Optimization of reaction conditions: Effect of chloranilic acid concentration: The effect of chloranilic acid concentration on the colour development was studied. It was observed that 1 ml of 0.5 % (w/v) chloranilic acid solution produced maximum colour intensity (Fig. 1).
Effect of reacting time: The colour product developed rapidly after addition of the reagent attaining maximum intensity after 30 min at room temperature (Fig. 2). The colour was stable for over 2 h.
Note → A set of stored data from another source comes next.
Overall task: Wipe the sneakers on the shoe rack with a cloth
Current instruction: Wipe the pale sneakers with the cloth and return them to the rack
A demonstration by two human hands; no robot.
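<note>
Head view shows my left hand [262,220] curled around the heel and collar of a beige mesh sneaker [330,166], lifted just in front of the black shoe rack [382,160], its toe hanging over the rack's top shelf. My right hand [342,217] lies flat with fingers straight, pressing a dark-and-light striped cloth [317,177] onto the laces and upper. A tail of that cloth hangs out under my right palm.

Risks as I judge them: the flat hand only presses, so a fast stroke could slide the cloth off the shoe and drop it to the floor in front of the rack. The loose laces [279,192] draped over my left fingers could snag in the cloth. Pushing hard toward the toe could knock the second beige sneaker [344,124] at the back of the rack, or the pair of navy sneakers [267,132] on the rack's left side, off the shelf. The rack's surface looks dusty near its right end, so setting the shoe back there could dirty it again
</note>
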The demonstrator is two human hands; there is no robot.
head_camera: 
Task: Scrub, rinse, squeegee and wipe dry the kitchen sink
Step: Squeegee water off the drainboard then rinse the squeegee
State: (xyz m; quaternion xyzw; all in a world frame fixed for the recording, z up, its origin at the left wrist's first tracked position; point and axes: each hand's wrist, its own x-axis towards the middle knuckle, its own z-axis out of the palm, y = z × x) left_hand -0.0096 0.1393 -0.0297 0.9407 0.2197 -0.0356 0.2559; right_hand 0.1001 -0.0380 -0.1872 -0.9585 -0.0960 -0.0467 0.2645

Stoichiometric relationship: In order to establish the composition of the charge-transfer complex, the molar ratio method and Job?s method of continuous variation using equimolar solutions of the drug (0.004 M) and reagent (0.004 M) were studied. In the molar ratio method, the concentration of the drug was kept constant while varying the concentration of the reagent in the series of solutions prepared. In the Job?s method, equimolar solutions of the drug and the reagent were mixed in complimentary proportions to a fixed total volume. The results obtained indicate that the composition of chargetransfer complex was (1:1) drug to reagent (Fig. 3). In conclusion, the proposed spectrophotometric method was applied in the determination of sparfloxacin in bulk and pharmaceutical formulations. The method is simple, accurate, reproducible and the statistical analysis has good agreement with reported methods. The optimum conditions for the proposed method have been established and the method has shown a reasonable tolerance towards excipients. Finally, due to the minimum time required for the complexation to be complete, the proposed method can be employed for the routine analysis of sparfloxacin from bulk and tablet dosage form in quality control laboratories.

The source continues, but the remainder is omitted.